Republicans in a Civil War


Winning both houses in the midterm election may or may not be a good thing for the GOP. Republicans can no longer blame Democrats for the gridlock in Washington, and they will be forced to address the important issues. In other words, they’ll have to do something. Another issue, possibly more important to the overall future success of the GOP concerns evidence of greater infighting. Long-time and more traditional Republicans are facing challenges from the TEA Party and their young, brash, and inexperienced members. As predicted long ago, the Republicans are beginning a Civil War.

Here are the issues. House Speaker John Boehner, and expected Senate Majority Leader, Mitch McConnell, have already stated that they will work more closely with the President and attempt to find compromise on contested issues. They said that there will be no more government shutdowns, and that it appears impossible to overturn the Affordable Care Act in its entirety.

TEA Part extremists don’t want to hear this sensible rhetoric; they want it all or nothing. Supported by the wealthiest Americans such as the Koch brothers, their hunger for power supersedes their already minimal abilities to intelligently deliberate the issues and then pass sensible legislation. If the truth be known, the TEA Party has been the primary obstruction for the previous six years.

The good news for Americans in general is that TEA Party members are already reacting in fear of domination by true members of the GOP. Many of the newly elected Republicans a less volatile than members of the TEA Party.
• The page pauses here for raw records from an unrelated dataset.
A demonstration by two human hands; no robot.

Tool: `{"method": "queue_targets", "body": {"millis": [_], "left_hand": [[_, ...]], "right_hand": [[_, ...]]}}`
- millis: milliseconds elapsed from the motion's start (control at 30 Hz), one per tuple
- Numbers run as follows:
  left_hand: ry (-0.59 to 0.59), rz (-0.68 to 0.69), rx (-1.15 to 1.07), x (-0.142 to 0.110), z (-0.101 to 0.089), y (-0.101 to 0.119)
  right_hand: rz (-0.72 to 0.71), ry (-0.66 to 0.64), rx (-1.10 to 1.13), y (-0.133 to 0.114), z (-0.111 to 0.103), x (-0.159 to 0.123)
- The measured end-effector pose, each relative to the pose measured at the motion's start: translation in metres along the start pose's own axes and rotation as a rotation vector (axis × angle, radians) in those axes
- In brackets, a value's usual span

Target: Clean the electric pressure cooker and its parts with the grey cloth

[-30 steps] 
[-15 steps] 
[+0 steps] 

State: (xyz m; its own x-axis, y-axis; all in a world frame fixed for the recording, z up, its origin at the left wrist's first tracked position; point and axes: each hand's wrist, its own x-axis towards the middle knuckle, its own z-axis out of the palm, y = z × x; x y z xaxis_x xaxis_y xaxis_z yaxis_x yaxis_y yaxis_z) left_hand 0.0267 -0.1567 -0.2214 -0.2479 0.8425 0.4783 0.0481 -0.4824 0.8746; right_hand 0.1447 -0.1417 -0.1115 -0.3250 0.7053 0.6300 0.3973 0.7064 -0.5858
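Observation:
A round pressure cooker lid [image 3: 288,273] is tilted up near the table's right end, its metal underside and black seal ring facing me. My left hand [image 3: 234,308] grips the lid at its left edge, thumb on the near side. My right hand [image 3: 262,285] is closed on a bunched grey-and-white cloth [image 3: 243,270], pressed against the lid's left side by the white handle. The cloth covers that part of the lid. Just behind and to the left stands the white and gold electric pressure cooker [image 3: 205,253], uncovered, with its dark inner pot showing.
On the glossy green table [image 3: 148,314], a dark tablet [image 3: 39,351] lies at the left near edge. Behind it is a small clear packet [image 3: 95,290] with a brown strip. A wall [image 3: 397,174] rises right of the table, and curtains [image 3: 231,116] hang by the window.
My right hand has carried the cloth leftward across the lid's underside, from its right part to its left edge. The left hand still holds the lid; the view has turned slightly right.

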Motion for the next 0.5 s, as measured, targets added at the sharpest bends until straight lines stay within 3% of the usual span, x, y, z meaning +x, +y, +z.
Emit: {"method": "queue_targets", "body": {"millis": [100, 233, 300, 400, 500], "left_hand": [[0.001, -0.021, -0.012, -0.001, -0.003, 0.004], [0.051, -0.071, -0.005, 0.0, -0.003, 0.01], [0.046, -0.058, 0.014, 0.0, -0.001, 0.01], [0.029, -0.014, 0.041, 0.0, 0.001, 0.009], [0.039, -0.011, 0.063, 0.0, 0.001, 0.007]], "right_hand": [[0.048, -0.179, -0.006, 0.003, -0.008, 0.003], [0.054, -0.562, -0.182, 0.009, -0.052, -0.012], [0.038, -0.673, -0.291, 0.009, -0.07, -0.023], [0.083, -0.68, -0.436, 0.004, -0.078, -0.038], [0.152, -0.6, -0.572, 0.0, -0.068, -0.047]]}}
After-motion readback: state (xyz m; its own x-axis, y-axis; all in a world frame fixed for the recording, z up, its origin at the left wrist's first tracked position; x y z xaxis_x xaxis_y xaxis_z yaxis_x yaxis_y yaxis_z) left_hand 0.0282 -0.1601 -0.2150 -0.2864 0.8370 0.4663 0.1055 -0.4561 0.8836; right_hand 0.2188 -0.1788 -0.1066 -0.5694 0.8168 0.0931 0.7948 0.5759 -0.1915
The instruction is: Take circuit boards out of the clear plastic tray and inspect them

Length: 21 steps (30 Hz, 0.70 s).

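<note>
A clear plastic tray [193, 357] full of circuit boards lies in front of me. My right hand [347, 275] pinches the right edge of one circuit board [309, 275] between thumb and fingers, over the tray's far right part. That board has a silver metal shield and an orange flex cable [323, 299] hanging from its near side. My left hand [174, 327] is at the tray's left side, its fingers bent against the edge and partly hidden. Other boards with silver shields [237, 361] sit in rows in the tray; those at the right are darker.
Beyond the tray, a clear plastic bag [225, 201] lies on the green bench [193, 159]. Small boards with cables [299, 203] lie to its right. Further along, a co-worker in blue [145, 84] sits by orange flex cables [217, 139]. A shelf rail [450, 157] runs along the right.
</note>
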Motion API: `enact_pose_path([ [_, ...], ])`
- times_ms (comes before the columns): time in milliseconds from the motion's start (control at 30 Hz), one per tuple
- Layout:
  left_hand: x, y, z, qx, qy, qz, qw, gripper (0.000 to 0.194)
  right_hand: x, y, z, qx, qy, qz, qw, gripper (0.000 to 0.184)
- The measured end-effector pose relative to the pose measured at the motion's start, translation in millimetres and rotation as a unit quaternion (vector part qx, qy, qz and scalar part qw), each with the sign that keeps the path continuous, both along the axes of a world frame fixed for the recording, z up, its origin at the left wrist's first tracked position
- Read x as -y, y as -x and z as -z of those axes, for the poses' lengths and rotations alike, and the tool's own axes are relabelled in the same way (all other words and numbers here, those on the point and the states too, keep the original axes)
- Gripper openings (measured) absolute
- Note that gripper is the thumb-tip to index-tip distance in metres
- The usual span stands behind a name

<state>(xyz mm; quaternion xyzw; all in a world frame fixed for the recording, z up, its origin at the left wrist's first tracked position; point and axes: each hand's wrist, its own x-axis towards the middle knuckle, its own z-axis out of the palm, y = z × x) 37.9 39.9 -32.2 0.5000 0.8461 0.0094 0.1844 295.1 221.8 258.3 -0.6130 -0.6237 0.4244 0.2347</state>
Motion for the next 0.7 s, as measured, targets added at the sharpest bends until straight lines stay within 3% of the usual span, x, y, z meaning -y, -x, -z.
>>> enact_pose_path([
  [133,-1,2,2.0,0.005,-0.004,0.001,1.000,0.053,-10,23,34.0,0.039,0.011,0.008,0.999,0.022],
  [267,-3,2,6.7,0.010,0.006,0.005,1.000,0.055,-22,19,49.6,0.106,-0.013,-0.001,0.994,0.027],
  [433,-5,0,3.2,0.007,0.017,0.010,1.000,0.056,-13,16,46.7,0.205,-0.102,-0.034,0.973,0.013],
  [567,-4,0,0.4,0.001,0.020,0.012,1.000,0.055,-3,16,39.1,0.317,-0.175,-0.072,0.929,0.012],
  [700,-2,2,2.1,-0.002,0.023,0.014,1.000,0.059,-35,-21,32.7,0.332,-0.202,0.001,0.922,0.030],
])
True conservatives who have displayed an ability to move more towards the center in their efforts to solve the problems of our nation have gained larger numbers, and therefore greater power.

At present the only consolation for the junior wing of the GOP is a bill which will be proposed by McConnell. He will introduce legislation next year which would ban all abortions after 20 weeks. If it passes in both houses President Obama is expected to veto the legislation.

The most important revelation in the victory of Republicans is their lack of promised change in the party’s relationship with minorities, women, and younger voters who tend to be less religious. They remain the same old party which continues to cater to old white men who are dying. The average age of those elected to office was 62, and the average age in the United States is 39; and although whites remain the largest ethnic percentage, that too is deceptive; white includes Hispanic voters.

With the election now a week in the past, analysts have given their assessment of why so many Senate seats were lost. Reasons such as anger at the system, an open hatred of the President, and a low voter turnout, especially among women, younger voters and minorities have been heard frequently. In addition, of the seats which became open, many were in traditionally ‘red’ states.

The Civil War inside the GOP will be interesting to watch. Although our nation’s people will unlikely see a change in their quality of life in the next two years, what happens between two factions of one party may secure a positive outcome in the 2016 election.